[Collected data]
^^^^^^^^

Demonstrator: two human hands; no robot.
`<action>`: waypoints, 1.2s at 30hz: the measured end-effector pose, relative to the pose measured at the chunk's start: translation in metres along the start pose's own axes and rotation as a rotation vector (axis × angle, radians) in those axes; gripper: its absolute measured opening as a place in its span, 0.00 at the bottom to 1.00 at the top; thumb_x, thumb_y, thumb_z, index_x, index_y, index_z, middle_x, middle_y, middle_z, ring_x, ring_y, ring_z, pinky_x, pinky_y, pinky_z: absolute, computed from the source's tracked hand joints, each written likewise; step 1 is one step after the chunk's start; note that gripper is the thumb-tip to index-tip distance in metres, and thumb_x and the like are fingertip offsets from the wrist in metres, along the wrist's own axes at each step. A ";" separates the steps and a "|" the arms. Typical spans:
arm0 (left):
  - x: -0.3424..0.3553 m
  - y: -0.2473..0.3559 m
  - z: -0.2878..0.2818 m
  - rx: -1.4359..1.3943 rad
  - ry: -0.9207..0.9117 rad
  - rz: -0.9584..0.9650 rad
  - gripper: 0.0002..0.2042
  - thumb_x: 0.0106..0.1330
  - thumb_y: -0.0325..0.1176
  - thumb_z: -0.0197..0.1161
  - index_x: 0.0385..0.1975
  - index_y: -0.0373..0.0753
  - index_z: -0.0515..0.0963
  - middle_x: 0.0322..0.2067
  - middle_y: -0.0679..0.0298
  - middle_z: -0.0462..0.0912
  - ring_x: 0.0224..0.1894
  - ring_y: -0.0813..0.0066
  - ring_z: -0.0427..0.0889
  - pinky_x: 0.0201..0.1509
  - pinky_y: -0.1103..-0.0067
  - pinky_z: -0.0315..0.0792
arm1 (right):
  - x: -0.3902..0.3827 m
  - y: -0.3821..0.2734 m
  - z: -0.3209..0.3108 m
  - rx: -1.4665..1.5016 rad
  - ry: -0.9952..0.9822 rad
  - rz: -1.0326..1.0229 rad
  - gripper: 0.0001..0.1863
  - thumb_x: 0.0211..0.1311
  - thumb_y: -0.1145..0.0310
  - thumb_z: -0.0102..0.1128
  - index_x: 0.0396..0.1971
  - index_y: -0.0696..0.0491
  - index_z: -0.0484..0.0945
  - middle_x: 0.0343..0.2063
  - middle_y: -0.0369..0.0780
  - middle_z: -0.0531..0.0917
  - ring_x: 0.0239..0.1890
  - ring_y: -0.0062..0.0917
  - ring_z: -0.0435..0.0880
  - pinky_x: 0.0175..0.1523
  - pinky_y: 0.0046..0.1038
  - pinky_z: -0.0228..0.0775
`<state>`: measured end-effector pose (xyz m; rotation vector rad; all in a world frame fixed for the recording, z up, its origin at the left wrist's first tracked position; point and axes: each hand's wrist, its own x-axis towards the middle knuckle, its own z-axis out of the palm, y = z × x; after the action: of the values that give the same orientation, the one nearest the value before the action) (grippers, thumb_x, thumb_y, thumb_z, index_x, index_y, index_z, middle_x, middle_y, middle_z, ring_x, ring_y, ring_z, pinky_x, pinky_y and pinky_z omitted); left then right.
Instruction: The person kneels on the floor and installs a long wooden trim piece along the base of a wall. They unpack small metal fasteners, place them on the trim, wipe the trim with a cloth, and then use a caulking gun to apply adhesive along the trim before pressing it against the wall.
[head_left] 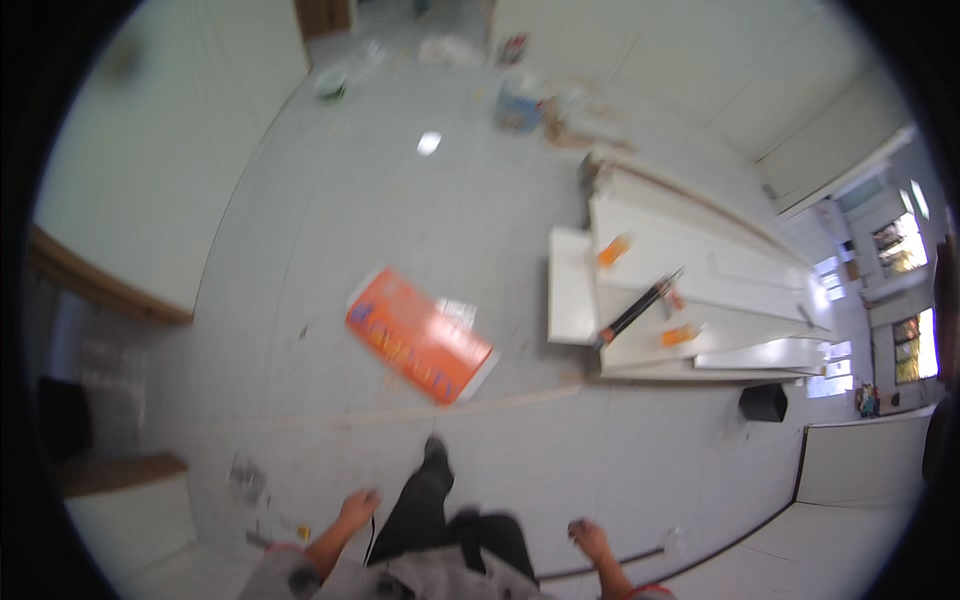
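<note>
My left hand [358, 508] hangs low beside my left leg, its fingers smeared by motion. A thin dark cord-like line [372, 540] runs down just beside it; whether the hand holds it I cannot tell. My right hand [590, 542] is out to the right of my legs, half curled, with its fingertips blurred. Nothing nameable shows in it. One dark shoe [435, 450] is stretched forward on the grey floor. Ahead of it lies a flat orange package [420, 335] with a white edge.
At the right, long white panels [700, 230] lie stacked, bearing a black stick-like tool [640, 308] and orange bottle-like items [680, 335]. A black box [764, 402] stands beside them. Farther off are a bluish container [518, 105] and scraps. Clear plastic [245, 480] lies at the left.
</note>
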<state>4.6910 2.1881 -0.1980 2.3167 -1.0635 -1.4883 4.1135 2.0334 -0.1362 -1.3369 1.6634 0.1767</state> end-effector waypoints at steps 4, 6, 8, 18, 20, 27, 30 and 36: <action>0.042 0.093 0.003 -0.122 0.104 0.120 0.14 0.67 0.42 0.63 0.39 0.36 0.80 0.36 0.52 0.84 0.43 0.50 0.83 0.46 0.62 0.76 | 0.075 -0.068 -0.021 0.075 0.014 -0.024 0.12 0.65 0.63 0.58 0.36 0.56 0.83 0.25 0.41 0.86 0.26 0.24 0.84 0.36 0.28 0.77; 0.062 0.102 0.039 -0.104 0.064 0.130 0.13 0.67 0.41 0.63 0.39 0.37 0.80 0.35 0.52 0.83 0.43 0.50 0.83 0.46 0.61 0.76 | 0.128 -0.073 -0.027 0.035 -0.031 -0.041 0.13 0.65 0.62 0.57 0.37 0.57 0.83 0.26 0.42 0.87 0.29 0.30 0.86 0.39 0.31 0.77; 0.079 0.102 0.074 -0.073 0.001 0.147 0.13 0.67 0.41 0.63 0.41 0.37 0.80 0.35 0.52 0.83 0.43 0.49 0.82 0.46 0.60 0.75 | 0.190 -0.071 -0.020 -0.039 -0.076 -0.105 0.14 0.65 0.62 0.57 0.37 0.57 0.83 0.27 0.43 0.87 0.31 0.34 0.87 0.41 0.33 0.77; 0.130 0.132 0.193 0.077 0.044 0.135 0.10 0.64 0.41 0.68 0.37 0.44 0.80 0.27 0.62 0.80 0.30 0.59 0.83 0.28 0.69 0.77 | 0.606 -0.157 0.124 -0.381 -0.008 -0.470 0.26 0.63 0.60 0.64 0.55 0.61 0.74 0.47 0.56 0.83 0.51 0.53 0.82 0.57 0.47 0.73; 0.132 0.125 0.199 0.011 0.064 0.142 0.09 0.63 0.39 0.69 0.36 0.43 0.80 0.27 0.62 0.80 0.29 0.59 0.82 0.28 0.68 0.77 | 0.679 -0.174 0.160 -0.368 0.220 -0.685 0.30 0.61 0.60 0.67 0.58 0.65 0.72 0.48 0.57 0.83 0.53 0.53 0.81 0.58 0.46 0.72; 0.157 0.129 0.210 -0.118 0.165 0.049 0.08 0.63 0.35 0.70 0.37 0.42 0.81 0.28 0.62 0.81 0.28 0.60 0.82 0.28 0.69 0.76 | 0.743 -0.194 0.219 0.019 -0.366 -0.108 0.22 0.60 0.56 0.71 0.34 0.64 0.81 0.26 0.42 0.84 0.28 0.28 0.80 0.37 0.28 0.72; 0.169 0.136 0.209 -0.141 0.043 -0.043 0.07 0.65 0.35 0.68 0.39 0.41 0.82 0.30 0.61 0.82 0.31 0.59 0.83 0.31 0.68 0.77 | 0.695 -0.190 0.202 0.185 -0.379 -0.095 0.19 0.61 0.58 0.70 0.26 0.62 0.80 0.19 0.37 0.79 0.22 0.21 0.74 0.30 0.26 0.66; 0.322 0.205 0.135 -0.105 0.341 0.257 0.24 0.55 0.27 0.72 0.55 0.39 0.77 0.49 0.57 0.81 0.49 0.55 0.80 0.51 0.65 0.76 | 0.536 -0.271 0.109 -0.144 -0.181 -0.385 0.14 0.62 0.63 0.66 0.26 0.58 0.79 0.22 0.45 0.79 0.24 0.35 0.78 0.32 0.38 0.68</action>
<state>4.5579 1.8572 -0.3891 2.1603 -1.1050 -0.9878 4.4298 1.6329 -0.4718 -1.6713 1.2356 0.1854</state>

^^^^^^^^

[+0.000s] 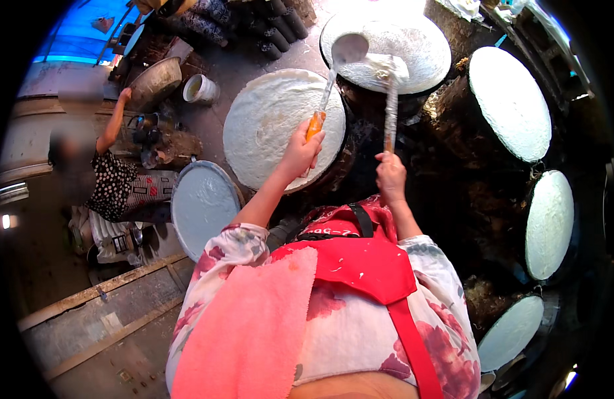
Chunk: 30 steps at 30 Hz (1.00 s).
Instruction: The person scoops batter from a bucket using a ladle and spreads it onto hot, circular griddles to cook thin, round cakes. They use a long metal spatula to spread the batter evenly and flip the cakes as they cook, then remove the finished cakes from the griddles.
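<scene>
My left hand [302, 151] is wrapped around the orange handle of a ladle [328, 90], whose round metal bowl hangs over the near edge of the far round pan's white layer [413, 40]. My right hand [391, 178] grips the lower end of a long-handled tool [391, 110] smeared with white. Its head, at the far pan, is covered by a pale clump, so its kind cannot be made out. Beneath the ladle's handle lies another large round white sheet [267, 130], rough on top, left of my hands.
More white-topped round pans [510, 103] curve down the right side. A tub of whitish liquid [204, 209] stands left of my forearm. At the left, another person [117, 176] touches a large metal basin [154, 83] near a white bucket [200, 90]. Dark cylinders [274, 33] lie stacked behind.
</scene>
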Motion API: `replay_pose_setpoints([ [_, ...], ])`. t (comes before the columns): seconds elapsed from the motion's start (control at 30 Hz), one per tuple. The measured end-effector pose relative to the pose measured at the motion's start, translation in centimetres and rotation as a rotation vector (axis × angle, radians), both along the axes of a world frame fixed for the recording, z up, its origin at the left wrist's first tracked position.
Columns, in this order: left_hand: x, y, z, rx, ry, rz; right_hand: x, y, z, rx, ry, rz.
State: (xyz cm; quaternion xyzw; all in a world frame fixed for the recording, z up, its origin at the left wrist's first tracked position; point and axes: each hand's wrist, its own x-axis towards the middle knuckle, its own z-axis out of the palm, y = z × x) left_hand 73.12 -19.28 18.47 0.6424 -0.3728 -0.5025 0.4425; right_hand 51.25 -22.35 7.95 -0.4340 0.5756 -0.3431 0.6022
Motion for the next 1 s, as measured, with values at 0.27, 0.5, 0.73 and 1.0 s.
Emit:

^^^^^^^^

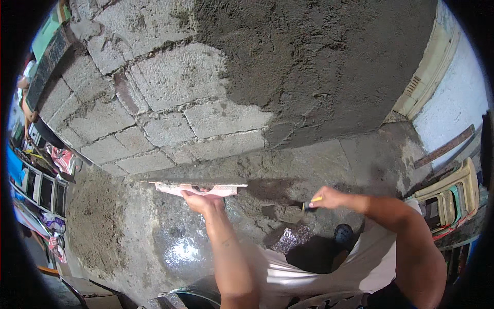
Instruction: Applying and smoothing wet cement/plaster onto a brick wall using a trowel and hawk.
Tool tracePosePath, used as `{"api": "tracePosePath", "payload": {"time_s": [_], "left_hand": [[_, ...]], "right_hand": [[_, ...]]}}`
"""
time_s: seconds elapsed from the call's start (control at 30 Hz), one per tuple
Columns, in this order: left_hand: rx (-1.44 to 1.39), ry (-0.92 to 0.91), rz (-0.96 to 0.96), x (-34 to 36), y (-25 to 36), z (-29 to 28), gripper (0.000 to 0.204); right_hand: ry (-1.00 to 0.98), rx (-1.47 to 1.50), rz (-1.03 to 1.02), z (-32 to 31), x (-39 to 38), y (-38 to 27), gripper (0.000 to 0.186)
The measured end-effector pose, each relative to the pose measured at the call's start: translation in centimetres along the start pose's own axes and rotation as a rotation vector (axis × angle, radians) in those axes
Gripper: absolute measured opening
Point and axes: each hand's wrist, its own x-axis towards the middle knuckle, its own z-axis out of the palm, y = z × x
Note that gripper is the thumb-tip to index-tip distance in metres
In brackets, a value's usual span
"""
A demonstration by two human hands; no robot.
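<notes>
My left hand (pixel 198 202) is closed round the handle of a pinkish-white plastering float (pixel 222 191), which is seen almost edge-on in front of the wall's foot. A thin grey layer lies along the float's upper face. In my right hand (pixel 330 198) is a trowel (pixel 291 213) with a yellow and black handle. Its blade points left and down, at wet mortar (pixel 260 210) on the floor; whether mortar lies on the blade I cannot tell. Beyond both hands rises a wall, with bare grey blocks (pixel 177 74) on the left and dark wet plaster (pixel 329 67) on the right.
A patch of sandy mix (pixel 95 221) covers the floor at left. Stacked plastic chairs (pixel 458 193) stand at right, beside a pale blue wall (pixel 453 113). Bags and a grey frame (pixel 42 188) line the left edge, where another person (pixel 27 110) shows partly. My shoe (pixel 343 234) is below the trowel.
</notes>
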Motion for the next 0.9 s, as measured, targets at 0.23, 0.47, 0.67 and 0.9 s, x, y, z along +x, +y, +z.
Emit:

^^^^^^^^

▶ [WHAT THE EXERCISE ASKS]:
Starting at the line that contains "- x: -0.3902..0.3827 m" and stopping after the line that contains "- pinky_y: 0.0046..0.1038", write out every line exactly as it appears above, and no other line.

▶ [EXERCISE OUTPUT]:
  - x: -0.3902..0.3827 m
  - y: -0.3821..0.2734 m
  - z: -0.3209..0.3108 m
  - rx: -1.4665..1.5016 rad
  - ry: -0.9952..0.9822 rad
  - rz: -1.0326..1.0229 rad
  - gripper: 0.0001..0.1863
  - thumb_x: 0.0211..0.1311
  - thumb_y: -0.1145..0.0310
  - thumb_z: -0.0102..0.1128
  - index_x: 0.0396..0.1971
  - index_y: -0.0696..0.0491
  - index_z: -0.0484..0.0945
  - middle_x: 0.0343..0.2063
  - middle_y: -0.0369..0.0780
  - middle_z: -0.0531..0.0917
  - ring_x: 0.0239..0.1890
  - ring_y: -0.0062..0.0917
  - ring_z: -0.0435..0.0880
  - pinky_x: 0.0175..0.1523
  - pinky_y: 0.0046..0.1038

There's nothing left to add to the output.